▸ **EXERCISE BRIEF**
Output the listing below verbatim, from its first line to its last.

================================

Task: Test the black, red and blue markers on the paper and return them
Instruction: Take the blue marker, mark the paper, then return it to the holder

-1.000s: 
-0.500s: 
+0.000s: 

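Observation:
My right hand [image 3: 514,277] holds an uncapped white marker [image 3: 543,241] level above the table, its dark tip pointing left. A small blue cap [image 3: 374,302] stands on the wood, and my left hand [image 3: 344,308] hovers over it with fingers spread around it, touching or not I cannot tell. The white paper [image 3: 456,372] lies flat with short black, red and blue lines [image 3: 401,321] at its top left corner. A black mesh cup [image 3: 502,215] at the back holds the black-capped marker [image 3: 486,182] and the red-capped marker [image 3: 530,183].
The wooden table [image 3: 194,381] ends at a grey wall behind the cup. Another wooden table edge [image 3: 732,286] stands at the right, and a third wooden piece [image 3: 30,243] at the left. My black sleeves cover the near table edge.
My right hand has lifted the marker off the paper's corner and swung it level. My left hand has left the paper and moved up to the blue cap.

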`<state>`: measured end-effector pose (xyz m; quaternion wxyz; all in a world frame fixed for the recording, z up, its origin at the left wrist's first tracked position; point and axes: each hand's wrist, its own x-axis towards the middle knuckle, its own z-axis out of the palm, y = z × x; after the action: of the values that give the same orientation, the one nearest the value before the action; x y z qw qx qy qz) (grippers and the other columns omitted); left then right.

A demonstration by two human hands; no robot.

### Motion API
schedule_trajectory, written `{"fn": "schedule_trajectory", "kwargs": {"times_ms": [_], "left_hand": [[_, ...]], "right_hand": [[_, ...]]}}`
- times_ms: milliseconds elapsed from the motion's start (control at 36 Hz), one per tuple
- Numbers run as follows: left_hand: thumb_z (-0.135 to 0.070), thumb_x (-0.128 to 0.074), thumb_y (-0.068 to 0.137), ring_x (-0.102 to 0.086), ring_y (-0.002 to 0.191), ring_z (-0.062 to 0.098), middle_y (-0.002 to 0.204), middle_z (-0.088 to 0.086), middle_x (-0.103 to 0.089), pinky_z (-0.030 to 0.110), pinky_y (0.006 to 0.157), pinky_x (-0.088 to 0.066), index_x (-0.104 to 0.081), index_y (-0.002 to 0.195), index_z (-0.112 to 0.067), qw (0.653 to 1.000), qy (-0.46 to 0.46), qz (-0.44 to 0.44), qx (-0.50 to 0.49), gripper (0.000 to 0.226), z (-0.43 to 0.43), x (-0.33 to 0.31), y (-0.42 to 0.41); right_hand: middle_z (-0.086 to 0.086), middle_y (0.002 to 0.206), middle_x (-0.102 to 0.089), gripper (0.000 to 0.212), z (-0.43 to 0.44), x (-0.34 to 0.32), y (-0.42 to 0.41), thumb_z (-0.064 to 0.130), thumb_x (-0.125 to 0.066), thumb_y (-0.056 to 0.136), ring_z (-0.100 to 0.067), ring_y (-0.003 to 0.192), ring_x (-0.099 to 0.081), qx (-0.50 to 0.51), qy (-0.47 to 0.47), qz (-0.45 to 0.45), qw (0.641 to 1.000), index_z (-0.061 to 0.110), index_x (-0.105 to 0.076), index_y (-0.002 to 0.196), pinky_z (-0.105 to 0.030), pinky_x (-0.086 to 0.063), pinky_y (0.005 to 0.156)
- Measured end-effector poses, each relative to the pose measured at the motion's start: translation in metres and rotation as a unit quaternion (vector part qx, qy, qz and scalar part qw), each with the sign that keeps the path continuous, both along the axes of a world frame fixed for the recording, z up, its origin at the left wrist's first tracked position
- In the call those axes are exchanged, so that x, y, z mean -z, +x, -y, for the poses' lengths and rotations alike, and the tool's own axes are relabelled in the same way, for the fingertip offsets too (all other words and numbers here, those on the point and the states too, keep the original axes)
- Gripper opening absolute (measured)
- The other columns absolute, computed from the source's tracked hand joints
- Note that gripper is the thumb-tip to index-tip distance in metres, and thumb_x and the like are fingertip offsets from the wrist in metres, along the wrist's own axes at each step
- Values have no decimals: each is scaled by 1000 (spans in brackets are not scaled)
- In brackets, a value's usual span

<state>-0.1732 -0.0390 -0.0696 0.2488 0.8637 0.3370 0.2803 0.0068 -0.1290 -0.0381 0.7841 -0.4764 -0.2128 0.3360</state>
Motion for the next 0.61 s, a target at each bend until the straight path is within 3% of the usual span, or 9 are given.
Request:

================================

▸ **TASK SOLUTION**
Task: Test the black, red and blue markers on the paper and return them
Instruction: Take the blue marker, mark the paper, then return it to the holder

-1.000s: 
-0.500s: 
+0.000s: 

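Observation:
My right hand [image 3: 514,277] holds an uncapped white marker [image 3: 543,241] level above the table, its dark tip pointing left. A small blue cap [image 3: 374,302] stands on the wood, and my left hand [image 3: 344,308] hovers over it with fingers spread around it, touching or not I cannot tell. The white paper [image 3: 456,372] lies flat with short black, red and blue lines [image 3: 401,321] at its top left corner. A black mesh cup [image 3: 502,215] at the back holds the black-capped marker [image 3: 486,182] and the red-capped marker [image 3: 530,183].
The wooden table [image 3: 194,381] ends at a grey wall behind the cup. Another wooden table edge [image 3: 732,286] stands at the right, and a third wooden piece [image 3: 30,243] at the left. My black sleeves cover the near table edge.
My right hand has lifted the marker off the paper's corner and swung it level. My left hand has left the paper and moved up to the blue cap.
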
`<state>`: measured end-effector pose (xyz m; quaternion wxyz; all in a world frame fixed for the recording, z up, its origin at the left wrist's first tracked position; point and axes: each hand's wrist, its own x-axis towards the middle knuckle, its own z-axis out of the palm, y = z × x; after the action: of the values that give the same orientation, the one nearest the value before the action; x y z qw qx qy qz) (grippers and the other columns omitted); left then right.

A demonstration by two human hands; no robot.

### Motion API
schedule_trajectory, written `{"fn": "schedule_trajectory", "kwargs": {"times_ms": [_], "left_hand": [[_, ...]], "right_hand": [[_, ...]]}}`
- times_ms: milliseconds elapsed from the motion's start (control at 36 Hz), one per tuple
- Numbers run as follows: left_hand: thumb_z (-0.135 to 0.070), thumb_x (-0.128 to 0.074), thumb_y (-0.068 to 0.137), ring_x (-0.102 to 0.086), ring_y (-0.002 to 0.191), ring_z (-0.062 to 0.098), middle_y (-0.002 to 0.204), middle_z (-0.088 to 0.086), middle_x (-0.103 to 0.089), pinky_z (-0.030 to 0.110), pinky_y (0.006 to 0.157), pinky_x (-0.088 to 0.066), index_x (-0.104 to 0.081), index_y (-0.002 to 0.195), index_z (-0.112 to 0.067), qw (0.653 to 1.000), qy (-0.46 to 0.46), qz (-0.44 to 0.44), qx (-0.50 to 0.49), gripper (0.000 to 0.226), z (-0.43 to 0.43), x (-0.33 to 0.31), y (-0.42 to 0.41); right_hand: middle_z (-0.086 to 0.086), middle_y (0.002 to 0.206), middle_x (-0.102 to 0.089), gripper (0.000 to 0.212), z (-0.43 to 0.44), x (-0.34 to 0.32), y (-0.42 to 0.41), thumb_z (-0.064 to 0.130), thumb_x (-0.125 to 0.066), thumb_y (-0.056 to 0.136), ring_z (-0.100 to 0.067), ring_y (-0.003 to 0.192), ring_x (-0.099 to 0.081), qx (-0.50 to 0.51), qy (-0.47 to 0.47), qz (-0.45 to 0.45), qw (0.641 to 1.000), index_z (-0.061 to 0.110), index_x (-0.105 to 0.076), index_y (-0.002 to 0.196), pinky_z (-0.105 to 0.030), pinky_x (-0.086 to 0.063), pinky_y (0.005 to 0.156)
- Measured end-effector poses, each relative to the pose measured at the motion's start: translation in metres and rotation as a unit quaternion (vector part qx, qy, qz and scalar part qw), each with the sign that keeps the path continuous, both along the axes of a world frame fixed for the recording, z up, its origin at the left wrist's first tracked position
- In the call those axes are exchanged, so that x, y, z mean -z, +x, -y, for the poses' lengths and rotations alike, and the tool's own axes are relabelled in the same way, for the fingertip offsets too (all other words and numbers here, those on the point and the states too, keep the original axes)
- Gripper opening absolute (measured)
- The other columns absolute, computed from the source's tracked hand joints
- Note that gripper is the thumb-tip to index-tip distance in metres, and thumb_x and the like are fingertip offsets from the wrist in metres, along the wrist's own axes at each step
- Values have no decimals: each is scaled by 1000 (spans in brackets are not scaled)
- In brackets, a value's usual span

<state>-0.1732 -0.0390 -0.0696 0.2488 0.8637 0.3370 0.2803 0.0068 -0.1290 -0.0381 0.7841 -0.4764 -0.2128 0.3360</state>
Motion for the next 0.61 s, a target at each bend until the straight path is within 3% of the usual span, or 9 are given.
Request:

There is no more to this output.